Having seen (and recognized) the knife, Wally was diplomatically polite and Dave, Donna, and Bob managed a light, separate conversation while observing that Wally was handling a delicate situation. We don’t know whether Bob was beginning to wonder if he should have taken that picture…. When he finally departed, Wally filled us in on the history of the knife he recognized from his father’s experience in the Korean War. Apparently, this person wanted to share the history of his grandfather’s special knife in the same war. Imagine—four generations connected through a particular style of knife! We were thankful that Wally could actually “connect” with this person who otherwise had a few screws loose as his conversation appeared to indicate. Dave was happy to find the dinghy without slashes when we headed back to the boat after dark.
We departed Coral Bay at 0815 the next morning for two stops en route to Christmas Cove on Great St. James Island, located between St. John and St. Thomas. First stop was one of our favorite harbors in the St. John National Park from last year, Salt Pond Bay. This was a short distance just around the southeastern tip of St. John. Bob hadn’t been there before and we knew we would have time for a swim before moving on. We arrived at 0930 and picked up the mooring ball we knew to be closest to the snorkeling reef. The snorkeling was as excellent as we remembered and Bob had a chance to see a shark. After our refreshing swim we departed Salt Pond Bay at 1130 for an “ice stop” in Cruz Bay, the biggest town on St. John located on the west side. We stopped into the Customs office where Bob could get his passport visa stamped. We were in and out by 1315. By the time we moved the short distance to Christmas Cove, the beers were cold in the cooler….
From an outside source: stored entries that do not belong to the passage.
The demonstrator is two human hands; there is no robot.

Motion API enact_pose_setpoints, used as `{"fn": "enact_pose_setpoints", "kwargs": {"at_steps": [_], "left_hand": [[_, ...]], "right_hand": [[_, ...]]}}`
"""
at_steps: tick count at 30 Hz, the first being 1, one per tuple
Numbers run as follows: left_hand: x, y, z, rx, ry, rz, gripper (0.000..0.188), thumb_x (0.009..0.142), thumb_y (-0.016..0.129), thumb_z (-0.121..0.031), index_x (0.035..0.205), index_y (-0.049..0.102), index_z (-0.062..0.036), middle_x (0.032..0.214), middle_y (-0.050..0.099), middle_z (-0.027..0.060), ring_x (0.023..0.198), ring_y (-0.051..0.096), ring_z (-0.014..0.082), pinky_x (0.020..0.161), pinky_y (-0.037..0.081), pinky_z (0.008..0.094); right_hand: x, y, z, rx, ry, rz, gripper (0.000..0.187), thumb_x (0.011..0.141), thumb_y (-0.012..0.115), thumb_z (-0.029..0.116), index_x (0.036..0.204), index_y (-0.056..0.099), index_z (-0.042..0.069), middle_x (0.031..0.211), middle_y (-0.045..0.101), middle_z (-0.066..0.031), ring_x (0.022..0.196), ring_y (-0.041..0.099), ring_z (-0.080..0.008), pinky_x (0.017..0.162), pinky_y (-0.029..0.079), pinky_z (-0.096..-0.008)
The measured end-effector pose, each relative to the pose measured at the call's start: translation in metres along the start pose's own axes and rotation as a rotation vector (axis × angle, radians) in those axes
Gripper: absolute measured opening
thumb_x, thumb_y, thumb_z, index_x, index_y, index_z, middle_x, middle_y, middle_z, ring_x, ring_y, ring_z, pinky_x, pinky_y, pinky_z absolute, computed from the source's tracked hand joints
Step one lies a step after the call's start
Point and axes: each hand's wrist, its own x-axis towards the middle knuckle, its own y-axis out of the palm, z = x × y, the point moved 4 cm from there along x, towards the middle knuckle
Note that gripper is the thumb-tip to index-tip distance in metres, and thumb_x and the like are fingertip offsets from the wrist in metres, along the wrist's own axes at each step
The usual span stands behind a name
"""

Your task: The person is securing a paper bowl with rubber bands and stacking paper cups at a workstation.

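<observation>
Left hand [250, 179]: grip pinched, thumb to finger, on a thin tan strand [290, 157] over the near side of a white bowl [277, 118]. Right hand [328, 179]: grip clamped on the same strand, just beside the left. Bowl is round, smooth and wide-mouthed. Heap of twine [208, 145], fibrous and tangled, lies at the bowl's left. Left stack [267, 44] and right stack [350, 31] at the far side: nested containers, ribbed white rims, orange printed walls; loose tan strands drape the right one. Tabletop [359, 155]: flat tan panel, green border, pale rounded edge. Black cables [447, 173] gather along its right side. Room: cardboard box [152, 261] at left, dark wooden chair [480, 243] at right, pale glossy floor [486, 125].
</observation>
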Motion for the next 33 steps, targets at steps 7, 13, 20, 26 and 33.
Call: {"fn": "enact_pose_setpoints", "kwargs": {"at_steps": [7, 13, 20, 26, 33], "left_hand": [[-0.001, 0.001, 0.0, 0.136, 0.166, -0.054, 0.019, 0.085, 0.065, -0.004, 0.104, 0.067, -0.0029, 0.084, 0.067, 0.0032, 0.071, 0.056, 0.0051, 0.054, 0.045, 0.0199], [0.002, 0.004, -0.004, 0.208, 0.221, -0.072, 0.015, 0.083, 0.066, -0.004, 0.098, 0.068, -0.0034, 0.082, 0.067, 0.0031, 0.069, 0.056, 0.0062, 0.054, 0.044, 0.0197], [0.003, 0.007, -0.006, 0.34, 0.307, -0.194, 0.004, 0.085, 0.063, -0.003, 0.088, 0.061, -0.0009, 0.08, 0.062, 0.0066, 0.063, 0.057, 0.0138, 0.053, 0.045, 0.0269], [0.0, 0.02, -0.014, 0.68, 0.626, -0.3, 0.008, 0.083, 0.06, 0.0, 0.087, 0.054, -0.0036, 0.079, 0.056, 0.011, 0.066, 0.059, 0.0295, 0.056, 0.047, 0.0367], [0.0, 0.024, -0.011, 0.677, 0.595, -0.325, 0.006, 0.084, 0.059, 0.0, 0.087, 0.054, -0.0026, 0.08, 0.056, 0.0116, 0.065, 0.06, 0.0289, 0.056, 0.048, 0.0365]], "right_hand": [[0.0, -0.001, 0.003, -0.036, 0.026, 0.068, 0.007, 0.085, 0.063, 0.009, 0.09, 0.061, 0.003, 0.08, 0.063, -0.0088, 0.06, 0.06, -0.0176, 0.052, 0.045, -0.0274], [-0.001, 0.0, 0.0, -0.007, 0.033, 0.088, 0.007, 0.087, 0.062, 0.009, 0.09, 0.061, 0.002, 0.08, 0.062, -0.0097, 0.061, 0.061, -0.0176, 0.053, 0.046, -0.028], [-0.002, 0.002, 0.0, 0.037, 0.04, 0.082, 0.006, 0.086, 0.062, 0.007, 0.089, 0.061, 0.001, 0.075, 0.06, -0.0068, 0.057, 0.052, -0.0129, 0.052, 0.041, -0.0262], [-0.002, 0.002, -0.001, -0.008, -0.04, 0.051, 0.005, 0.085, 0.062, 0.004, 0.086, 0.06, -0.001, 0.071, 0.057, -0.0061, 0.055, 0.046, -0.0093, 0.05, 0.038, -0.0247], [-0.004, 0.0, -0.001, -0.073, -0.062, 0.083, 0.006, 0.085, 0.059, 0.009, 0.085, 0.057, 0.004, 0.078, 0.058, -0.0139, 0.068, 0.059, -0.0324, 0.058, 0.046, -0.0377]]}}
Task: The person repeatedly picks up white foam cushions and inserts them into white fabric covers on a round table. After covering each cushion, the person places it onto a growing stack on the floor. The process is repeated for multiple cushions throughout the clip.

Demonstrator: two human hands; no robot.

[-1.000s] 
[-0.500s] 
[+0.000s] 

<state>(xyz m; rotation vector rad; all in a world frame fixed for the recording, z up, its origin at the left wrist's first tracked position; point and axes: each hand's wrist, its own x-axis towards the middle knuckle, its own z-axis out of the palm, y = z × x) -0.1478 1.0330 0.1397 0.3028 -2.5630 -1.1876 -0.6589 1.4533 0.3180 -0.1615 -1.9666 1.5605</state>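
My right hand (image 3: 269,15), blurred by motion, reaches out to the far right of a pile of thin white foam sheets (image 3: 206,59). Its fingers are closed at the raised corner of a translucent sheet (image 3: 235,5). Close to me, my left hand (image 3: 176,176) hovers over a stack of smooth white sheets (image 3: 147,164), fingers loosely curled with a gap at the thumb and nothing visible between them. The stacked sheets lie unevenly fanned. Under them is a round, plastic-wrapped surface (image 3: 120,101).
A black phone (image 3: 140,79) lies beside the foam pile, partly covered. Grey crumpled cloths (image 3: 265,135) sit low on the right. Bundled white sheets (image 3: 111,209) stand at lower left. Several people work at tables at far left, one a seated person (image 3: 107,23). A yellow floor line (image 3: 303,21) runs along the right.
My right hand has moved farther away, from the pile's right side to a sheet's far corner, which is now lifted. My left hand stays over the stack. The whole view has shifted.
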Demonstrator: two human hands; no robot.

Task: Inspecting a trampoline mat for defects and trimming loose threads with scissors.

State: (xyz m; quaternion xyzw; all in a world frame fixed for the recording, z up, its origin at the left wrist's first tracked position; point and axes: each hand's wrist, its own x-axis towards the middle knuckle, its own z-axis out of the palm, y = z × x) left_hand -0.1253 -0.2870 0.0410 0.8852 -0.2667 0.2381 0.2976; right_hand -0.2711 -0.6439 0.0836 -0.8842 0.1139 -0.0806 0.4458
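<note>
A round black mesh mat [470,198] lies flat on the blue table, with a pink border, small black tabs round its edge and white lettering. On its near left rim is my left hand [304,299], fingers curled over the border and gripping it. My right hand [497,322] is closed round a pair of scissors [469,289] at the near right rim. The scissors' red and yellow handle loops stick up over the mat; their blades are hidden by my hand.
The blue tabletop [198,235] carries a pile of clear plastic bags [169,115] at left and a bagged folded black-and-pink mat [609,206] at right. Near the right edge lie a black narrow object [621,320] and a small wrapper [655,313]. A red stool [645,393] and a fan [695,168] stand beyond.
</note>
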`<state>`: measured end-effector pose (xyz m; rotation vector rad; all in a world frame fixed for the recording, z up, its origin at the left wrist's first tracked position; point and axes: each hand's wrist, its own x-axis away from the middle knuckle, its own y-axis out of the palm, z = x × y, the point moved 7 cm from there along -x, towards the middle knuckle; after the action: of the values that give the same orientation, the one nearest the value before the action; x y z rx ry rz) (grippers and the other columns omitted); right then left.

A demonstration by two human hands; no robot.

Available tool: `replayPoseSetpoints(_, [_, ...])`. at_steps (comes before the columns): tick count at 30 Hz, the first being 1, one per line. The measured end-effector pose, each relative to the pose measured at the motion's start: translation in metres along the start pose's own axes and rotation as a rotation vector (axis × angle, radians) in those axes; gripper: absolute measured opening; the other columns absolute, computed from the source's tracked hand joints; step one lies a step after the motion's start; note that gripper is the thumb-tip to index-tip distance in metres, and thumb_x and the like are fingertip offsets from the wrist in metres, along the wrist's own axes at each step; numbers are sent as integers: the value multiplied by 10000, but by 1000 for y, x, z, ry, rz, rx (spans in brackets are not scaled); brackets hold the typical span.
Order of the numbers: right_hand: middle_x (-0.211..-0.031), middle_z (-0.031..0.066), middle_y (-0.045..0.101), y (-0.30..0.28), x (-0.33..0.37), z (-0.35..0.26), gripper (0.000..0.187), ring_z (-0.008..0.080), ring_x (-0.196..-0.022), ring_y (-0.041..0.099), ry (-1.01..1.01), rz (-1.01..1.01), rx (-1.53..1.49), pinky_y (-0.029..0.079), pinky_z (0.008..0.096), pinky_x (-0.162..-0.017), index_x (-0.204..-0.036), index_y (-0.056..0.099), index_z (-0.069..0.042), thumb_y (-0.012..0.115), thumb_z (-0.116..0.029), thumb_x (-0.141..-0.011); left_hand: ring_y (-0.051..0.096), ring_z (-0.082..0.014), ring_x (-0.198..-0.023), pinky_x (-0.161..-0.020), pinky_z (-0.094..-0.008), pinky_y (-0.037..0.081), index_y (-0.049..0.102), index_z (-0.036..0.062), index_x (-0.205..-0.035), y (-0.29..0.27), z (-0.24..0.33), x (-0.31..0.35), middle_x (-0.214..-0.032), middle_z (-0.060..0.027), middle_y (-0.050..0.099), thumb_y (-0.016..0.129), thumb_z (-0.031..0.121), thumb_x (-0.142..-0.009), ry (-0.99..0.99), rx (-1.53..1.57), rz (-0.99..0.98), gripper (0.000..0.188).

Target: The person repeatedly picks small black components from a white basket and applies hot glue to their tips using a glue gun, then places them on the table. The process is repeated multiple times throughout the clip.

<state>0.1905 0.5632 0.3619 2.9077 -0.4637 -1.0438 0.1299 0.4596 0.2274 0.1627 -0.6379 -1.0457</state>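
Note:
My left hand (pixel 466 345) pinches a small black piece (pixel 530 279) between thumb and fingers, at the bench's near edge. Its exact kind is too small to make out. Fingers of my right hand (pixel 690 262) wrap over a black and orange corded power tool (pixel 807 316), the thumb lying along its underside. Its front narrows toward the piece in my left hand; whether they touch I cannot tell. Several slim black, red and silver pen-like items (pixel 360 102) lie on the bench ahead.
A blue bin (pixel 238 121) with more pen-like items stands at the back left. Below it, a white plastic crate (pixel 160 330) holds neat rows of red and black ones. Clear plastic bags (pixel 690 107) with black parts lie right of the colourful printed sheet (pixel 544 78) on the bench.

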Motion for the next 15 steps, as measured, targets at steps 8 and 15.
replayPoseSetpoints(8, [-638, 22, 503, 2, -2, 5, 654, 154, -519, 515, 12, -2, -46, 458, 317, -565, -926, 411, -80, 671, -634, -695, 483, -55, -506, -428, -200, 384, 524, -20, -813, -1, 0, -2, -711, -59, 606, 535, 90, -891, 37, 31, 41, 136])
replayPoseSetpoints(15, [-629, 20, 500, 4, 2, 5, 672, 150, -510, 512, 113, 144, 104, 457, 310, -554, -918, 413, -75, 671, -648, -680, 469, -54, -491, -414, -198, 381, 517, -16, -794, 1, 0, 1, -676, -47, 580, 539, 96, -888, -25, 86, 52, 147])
The following day of Bob’s departure, November 22, we departed Christmas Cove at 0800 for Crown Bay, between the airport and Charlotte Amalie, arriving at 1000 at Crown Bay Marina to refuel. We would refuel and drop Bob off to do his laundry (always thinking of wife Beckie!) before moving out to the nearby anchorage. We got Bob back to the boat to pack his clean clothes and then back to shore in plenty of time to get a taxi for the airport and its welcome air conditioning. The next day, we did our own laundry in the morning and took Wally ashore in the afternoon for his return flight.